5.6 makes a strange finale. It opens with “the latest news” that the conspirators have burned Cirencester, though it is not known yet whether they were taken or slain. Then we get a rapid succession of entrances of Henry’s allies. The conspirators have been both taken and slain, and one set of heads has been sent to London, and then another entrance and another set of heads, then a third entrance but this time Henry commutes the sentence of Carlisle to banishment. (An echo of Act 1, in which Mowbray was banished.) And finally a fourth entrance — can you stage this without falling into comedy, almost into farce? This time it’s Exton, who brings a coffin with him! But this time Henry disowns the murderer: “Though I did wish him dead,/ I hate the murtherer, love [Richard] murthered.” This recalls the earlier report in Act 1 that Gloucester was murdered at the instruction or at least the implicit OK from Richard, though Richard disclaims responsibility. And Exton is banished, another echo of Act 1.

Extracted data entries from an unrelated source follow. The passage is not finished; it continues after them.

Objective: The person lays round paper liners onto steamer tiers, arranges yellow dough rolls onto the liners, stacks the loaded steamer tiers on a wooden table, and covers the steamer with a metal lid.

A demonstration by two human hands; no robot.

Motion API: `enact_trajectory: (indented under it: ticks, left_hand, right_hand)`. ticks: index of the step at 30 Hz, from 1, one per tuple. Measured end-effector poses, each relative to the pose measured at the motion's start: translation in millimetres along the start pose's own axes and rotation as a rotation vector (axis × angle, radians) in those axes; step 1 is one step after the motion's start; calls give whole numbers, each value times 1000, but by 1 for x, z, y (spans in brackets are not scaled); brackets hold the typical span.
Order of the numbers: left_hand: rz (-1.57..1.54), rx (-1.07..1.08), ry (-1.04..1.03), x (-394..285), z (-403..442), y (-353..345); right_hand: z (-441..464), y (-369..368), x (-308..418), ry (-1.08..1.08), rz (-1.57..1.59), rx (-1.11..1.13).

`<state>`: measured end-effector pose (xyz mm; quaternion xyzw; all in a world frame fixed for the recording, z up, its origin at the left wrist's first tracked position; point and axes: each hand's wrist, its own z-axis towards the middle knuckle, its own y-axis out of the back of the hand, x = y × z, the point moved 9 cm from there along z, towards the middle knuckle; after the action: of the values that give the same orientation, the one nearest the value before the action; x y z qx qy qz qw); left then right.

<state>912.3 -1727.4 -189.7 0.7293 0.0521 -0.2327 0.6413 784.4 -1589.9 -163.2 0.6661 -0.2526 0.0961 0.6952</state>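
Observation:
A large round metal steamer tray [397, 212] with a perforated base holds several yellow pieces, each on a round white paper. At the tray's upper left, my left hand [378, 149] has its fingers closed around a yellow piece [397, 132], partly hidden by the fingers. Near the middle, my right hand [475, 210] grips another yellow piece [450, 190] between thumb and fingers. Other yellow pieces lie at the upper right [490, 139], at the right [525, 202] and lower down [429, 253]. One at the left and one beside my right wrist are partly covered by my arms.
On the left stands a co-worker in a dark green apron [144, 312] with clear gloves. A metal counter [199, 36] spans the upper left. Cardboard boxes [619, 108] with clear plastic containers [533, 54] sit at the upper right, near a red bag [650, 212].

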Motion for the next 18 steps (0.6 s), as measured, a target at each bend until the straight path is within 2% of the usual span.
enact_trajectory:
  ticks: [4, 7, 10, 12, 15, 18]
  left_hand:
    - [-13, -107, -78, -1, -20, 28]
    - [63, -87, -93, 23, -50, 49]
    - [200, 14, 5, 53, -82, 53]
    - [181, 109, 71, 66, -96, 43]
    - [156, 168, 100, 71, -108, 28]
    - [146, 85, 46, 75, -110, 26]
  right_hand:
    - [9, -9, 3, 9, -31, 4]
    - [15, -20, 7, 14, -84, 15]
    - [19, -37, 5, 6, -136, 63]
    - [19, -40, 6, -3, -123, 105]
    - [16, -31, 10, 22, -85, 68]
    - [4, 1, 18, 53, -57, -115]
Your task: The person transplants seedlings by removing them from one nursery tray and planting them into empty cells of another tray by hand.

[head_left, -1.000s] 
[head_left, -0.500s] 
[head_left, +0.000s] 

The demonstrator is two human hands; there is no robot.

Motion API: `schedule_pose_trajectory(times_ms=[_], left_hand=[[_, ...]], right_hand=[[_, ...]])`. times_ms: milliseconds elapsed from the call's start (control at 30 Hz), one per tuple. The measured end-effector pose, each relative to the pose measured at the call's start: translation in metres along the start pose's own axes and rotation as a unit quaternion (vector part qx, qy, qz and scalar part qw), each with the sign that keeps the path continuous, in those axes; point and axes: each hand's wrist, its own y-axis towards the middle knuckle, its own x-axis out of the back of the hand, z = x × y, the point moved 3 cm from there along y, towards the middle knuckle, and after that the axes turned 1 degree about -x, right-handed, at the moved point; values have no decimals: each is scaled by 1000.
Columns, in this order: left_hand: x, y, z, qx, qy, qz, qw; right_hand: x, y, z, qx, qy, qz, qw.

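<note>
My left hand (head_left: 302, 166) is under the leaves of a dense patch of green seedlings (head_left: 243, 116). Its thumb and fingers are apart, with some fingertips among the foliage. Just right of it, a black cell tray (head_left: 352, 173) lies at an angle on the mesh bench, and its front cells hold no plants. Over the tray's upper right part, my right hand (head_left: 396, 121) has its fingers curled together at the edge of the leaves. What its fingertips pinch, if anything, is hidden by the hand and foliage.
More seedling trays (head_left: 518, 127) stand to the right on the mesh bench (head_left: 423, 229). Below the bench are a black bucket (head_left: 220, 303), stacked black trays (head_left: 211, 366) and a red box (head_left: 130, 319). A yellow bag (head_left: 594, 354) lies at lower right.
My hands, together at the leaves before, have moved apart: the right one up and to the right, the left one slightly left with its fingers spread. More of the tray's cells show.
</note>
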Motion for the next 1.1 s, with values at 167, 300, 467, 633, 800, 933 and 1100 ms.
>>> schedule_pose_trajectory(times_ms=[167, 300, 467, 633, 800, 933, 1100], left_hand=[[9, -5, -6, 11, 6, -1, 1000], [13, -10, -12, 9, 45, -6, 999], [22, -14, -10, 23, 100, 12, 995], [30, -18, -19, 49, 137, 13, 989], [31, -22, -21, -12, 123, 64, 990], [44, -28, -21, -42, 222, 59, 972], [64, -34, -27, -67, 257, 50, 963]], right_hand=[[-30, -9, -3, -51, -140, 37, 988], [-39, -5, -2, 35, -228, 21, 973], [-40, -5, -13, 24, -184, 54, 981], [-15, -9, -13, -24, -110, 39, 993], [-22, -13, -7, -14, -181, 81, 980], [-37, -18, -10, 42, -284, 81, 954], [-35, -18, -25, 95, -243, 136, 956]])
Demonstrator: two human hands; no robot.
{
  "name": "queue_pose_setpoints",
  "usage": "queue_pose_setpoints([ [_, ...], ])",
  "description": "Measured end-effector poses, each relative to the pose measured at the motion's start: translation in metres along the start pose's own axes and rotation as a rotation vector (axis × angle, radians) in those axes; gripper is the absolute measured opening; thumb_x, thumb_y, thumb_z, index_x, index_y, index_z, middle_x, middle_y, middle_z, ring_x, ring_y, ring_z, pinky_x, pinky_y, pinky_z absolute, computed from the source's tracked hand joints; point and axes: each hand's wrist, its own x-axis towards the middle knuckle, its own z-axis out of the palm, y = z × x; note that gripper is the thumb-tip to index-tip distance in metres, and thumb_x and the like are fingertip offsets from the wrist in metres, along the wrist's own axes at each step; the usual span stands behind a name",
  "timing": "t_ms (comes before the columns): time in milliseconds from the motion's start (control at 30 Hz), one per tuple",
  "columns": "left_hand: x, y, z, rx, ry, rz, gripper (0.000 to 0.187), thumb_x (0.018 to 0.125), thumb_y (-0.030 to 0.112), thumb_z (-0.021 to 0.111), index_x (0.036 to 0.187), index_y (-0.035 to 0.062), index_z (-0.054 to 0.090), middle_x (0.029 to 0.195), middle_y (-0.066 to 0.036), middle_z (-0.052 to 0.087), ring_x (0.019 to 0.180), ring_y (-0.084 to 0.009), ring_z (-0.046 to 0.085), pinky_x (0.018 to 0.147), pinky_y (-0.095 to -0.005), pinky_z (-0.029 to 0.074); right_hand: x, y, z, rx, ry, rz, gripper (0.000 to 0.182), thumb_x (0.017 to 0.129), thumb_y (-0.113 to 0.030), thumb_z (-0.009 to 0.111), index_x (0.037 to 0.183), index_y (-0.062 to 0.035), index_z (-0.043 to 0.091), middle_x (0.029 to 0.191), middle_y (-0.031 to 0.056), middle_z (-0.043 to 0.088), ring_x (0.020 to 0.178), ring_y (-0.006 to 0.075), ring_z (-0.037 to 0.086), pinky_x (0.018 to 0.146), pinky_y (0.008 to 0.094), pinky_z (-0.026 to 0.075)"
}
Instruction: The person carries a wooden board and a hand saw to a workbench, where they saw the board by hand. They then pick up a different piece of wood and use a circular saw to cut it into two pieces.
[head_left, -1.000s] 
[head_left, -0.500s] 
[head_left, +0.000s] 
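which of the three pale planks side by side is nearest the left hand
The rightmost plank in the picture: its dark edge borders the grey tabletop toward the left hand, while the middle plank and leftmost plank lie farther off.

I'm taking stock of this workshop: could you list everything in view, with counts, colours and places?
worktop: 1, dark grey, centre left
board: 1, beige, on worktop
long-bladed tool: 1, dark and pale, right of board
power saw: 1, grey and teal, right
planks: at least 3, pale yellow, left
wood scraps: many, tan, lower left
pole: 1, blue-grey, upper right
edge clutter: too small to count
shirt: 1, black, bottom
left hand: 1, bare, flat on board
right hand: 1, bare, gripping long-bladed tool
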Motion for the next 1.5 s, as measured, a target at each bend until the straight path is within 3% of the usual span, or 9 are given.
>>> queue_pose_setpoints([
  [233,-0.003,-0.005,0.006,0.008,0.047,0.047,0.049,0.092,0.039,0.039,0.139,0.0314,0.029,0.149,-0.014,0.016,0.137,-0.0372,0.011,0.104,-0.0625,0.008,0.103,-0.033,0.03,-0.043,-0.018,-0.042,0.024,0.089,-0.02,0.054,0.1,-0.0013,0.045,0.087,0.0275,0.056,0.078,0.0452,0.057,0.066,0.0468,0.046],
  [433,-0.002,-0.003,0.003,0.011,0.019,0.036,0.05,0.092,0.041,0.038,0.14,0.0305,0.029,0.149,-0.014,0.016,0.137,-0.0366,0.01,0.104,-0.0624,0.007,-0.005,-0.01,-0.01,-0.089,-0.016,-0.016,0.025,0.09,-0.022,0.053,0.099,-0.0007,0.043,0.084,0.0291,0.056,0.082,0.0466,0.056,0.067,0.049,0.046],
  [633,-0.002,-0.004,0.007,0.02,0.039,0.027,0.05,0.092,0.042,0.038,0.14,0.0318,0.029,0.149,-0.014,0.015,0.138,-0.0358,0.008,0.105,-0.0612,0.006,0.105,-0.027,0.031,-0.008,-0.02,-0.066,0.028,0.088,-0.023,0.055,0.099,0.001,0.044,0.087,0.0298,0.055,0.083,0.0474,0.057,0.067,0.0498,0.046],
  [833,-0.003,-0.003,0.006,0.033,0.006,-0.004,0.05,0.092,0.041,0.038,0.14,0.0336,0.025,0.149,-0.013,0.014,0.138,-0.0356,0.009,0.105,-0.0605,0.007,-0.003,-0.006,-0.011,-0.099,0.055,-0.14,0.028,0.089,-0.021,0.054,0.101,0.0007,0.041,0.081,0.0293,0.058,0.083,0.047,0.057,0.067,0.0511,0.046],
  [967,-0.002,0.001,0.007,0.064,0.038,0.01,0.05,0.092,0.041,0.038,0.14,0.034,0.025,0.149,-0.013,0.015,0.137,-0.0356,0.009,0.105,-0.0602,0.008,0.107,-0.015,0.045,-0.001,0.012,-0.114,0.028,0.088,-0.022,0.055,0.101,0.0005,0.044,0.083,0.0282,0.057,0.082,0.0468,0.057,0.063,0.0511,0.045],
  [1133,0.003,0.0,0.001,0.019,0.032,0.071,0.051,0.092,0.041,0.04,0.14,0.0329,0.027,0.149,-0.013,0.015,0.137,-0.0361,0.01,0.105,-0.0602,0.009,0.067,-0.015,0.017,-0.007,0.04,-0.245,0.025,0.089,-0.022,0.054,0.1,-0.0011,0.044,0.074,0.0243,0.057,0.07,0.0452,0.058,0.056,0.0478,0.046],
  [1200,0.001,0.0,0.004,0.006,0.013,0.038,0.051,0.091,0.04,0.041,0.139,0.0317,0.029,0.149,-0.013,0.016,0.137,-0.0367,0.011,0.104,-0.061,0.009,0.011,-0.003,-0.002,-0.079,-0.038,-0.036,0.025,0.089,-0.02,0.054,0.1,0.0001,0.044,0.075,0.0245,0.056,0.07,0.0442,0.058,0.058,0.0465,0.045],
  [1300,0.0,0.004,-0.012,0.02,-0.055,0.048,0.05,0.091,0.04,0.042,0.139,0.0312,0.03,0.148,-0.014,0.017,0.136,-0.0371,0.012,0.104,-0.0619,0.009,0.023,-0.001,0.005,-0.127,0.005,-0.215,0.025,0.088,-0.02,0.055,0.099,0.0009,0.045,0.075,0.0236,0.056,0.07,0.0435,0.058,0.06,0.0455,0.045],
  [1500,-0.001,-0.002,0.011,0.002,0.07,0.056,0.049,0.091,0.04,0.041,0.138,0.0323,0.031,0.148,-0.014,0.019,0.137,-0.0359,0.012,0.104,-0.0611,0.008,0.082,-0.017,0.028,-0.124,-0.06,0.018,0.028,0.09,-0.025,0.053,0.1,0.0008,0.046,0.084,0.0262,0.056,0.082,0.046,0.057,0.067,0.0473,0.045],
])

Henry does not explicitly concede his responsibility for Richard’s murder. On the one hand he “mourns” and “laments” Richard’s death. On the other he admits “guilt,” promising a trip to the Holy Land (which was Mowbray’s destination in Act 1) “To wash this blood off from my guilty hand.” That makes a very downbeat ending for the play: a king is dead, and his successor acknowledges some role in his death. Do all these echoes of Act 1 suggest that England is in for another cycle of violence and rebellion?
I suppose I mean something different from real comedy in my “almost comic,” more like something absurd, darkly so, when they run out of gages to throw down; the fact the it’s “another lord” who participates in the gage throwing seems to add to the absurdity. Similarly, the quarrel of the Yorks has the dark side both of Aumerle’s filial relation and the duke’s former loyalty to Richard behind it, as they both insist on kneeling before Bolingbroke.
I think the line that comes in A Man for All Seasons was originally attributed, in some form, perhaps not so cogently phrased, to Henry II by a biographer, perhaps of Becket. It seems to have a long history.
Yes, I was also thinking “absurd” or “black comedy.” Are there similar Elizabethan plays?